常時介護よりも随時介護のほうが、上限額や一律の支給額は高く設定されています。

遺族(補償)等給付

遺族(補償)等給付は、労働者が業務や通勤が原因で亡くなってしまった場合に、その遺族を経済的に支えるための給付です。亡くなった労働者が得ていた収入によって、生活を支えられていた配偶者や子ども、父母などに給付されます。

遺族(補償)等給付には、年金形式で支給される遺族補償等年金と遺族特別年金、一時金で支給される遺族特別支給金があります。

遺族補償等年金と遺族特別年金は、遺族の数が多くなるほど支給額が増えていく仕組みです。一方の遺族特別支給金は、遺族の数にかかわらず一律300万円です。
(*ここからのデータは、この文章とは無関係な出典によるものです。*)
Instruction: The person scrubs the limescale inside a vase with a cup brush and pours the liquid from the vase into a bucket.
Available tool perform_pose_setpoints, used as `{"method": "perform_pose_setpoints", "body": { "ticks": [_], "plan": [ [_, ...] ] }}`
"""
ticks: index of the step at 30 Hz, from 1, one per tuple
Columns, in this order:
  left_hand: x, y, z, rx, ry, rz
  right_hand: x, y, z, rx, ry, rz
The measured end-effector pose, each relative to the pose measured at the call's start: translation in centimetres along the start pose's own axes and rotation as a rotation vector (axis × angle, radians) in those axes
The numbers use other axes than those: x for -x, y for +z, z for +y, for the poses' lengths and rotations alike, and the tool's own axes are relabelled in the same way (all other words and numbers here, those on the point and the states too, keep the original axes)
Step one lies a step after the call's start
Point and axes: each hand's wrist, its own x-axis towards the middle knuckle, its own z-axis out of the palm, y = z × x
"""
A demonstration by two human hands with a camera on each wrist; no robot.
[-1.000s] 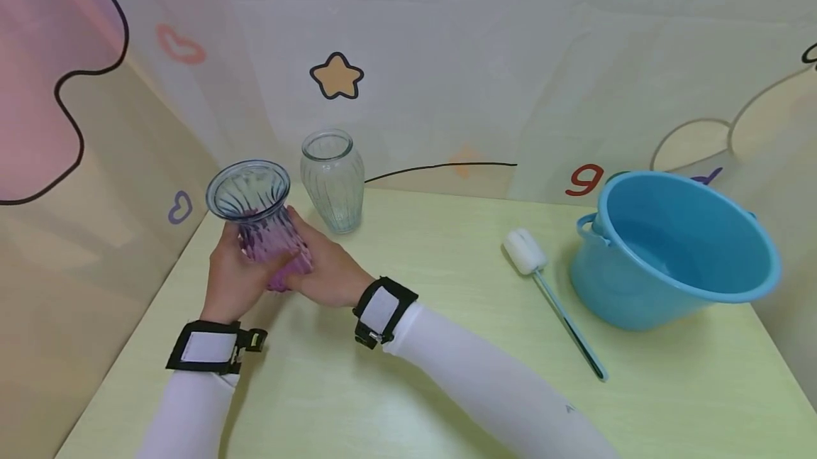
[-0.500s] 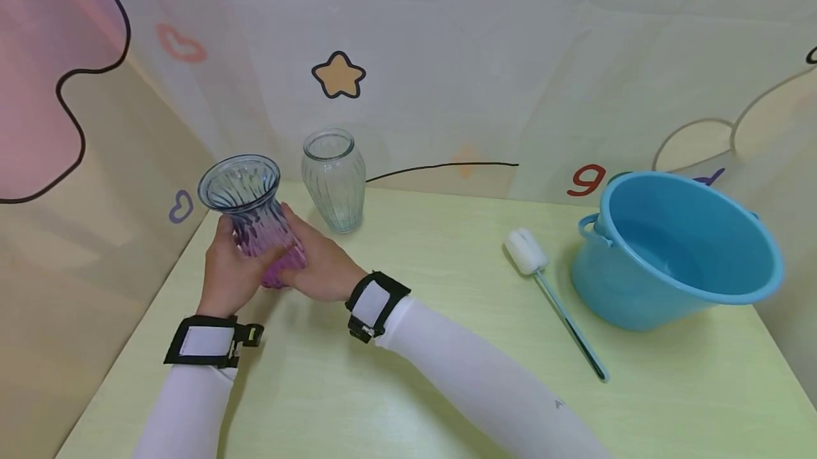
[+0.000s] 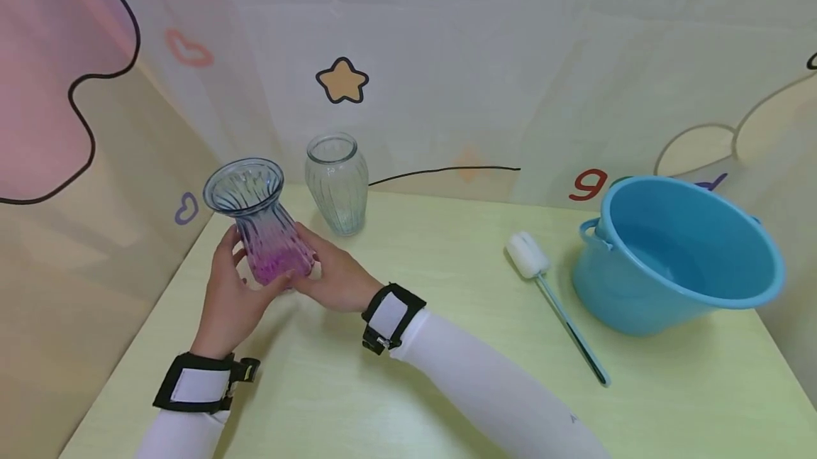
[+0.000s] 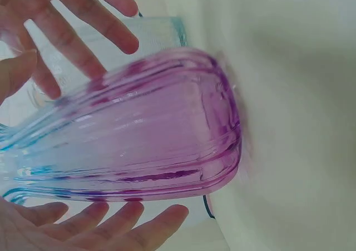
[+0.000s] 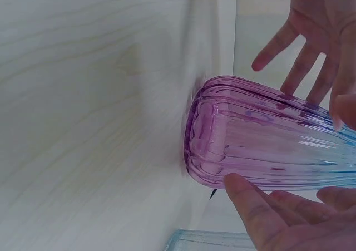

また、遺族や勤め先の会社などが葬儀を行ったときは、葬祭料等(葬祭給付)が支給されます。

労災保険の給付を受けるときの流れ

労災保険の給付を受けるときの大まかな流れは、以下の通りです。

 1.労働災害の発生を勤務先に報告する

 2.労災指定医療機関や最寄りの取り扱い病院などを受診する

 3.必要な申請書類を作成する

 4.申請書に必要事項を記入し、勤務先に証明を依頼する

 5.申請書と必要な添付書類を管轄の労働基準監督署に提出する
  ※労災指定医療機関を受診した場合は療養費(補償)給付の申請書を通院先の病院に提出

 6.労働基準監督署が調査を行い、支給・不支給を決定する

給付を受けるためには、労働基準監督署による労災認定を受ける必要があります。

実際の申請方法は、給付の種類によって異なります。詳しくは、厚生労働省のホームページに掲載されている各給付のパンフレットをご覧ください。

労災保険料の計算方法

労災保険料の基本的な計算式は「全従業員に支払った賃金総額×保険料率」です。賃金総額は、労働者に支払った給与や賞与などの合計額です。基本給、残業手当、通勤手当などが含まれます。

保険料率は業種によって異なります。令和6年度における医業の保険料率は1000分の3(0.3%)です。

たとえば、1年間で従業員に支払った賃金総額が2,000万円の場合、労災保険料は「2,000万円×0.3%=6万円」となります。この労災保険料をすべて事業者が負担します。

クリニックに勤務する医師や看護師、スタッフなどがいる場合、労災保険に対する理解が不可欠です。支給対象となる災害や給付の種類、申請方法などを把握することで、従業員の安全と安心を確保しながら、より安定的にクリニックを運営できるでしょう。